Currently, some of those parcels are zoned for industrial parks and others for general commercial use, Ekas said.
The concept appears to resolve a handful of issues, such as how to create residential areas close to downtown where officials fear small parcel size may deter developers.
It also could reconnect citizens with Redwood Creek, which flows in from the Bay and past the Main Street properties, crosses underneath Veterans Boulevard and then disappears into underground tunnels through downtown, according to Mayor Barbara Pierce.
"This will encourage redevelopment and allow public access and use of the creek, which is a very good thing, and create more of a homogeneous neighborhood feel," Baer said.
One potential drawback is the fact that the area falls outside the region governed by the downtown precise plan now under development, which aims to turn the core of the city into a bustling retail center with plenty of residents living right where the action is.
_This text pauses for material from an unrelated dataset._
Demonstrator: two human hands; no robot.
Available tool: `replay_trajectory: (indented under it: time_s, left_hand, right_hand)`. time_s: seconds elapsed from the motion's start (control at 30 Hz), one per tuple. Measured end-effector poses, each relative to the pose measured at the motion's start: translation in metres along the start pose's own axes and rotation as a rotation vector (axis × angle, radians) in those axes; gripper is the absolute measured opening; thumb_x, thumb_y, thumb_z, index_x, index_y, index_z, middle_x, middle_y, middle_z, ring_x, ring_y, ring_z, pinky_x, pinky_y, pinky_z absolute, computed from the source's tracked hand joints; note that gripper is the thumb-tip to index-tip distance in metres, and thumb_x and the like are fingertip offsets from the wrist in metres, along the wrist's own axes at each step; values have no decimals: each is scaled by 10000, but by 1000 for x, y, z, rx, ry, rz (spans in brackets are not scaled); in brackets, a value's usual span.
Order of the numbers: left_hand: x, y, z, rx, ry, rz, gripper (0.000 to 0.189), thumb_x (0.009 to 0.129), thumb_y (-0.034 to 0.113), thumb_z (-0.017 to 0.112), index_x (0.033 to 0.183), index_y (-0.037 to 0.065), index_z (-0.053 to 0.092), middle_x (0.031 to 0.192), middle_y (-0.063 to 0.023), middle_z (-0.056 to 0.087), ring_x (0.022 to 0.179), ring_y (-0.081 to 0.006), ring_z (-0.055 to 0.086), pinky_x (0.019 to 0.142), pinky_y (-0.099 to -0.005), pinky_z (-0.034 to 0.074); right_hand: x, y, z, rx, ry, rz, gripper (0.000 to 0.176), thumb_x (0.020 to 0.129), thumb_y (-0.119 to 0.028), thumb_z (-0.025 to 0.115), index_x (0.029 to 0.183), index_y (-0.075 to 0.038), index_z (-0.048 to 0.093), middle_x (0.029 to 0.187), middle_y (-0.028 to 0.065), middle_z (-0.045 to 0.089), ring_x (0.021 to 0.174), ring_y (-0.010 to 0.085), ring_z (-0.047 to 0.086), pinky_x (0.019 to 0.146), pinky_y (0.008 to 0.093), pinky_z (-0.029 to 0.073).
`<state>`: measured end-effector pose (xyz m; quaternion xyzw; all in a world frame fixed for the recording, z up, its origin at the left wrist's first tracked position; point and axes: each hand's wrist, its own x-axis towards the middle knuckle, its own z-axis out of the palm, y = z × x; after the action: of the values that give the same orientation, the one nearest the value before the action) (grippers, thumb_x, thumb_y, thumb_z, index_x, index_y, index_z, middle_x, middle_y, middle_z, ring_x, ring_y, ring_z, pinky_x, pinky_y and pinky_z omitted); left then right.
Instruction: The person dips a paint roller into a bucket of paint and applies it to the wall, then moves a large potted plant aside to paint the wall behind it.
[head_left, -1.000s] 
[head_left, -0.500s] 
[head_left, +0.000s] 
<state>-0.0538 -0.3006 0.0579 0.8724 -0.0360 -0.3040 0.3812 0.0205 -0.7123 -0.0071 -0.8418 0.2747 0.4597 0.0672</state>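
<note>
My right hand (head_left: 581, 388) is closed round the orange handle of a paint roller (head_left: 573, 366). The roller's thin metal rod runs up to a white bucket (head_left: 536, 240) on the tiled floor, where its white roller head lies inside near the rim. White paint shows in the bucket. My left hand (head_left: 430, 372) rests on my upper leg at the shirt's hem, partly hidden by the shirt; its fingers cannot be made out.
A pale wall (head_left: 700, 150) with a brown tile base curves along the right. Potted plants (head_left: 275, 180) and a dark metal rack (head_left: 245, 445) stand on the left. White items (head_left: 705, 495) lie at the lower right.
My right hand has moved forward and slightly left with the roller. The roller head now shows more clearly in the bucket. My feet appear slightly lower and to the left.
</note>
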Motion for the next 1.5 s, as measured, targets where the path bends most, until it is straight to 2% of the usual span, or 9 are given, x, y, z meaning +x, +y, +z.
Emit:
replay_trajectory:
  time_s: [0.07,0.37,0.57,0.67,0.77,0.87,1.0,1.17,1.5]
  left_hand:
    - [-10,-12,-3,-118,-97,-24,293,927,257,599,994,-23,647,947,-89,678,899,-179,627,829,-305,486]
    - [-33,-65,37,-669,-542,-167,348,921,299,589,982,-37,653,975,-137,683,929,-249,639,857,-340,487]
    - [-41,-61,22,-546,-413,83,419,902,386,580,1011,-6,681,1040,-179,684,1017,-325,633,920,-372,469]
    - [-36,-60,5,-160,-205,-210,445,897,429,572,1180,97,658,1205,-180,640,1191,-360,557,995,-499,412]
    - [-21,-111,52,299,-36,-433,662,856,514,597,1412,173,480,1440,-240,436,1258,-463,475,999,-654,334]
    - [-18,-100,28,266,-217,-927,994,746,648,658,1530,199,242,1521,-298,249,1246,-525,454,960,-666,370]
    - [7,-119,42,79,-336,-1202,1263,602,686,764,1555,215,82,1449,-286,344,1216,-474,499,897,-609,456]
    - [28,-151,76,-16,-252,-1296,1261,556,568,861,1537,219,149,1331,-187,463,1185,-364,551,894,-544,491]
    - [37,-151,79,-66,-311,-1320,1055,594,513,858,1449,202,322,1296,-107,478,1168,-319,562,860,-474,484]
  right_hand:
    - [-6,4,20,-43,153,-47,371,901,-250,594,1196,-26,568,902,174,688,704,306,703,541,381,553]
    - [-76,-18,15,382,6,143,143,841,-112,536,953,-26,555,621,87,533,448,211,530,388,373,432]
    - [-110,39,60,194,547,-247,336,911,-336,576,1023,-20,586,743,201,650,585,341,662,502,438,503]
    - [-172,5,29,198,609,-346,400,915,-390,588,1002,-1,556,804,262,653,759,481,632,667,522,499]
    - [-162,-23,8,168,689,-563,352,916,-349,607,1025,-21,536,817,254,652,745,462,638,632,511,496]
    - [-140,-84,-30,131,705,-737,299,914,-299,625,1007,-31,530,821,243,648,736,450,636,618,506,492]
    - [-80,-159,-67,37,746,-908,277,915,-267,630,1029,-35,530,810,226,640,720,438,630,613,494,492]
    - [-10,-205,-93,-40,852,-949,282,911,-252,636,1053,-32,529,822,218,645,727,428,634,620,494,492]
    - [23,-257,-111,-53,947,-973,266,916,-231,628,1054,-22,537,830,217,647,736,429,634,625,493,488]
City leaders spent many weeks last fall coming up with a vision of downtown’s future that includes taller buildings and up to 3,600 new apartments and condominiums; more hearings on the precise plan are scheduled this fall.
"One of the minuses is: Should we be opening up a specific area that’s not currently zoned for downtown?" Pierce said.
Baer’s project remains on hold until planners determine whether it makes sense to rezone the surrounding parcels for housing as well.
However, completing that study should only take a few months, according to Ekas.
"It’s a good land use decision, and good land use decisions benefit us for the future," Baer said. "It means there will be compatible things that can support our project. It may add a couple of months to the project, but that’s OK."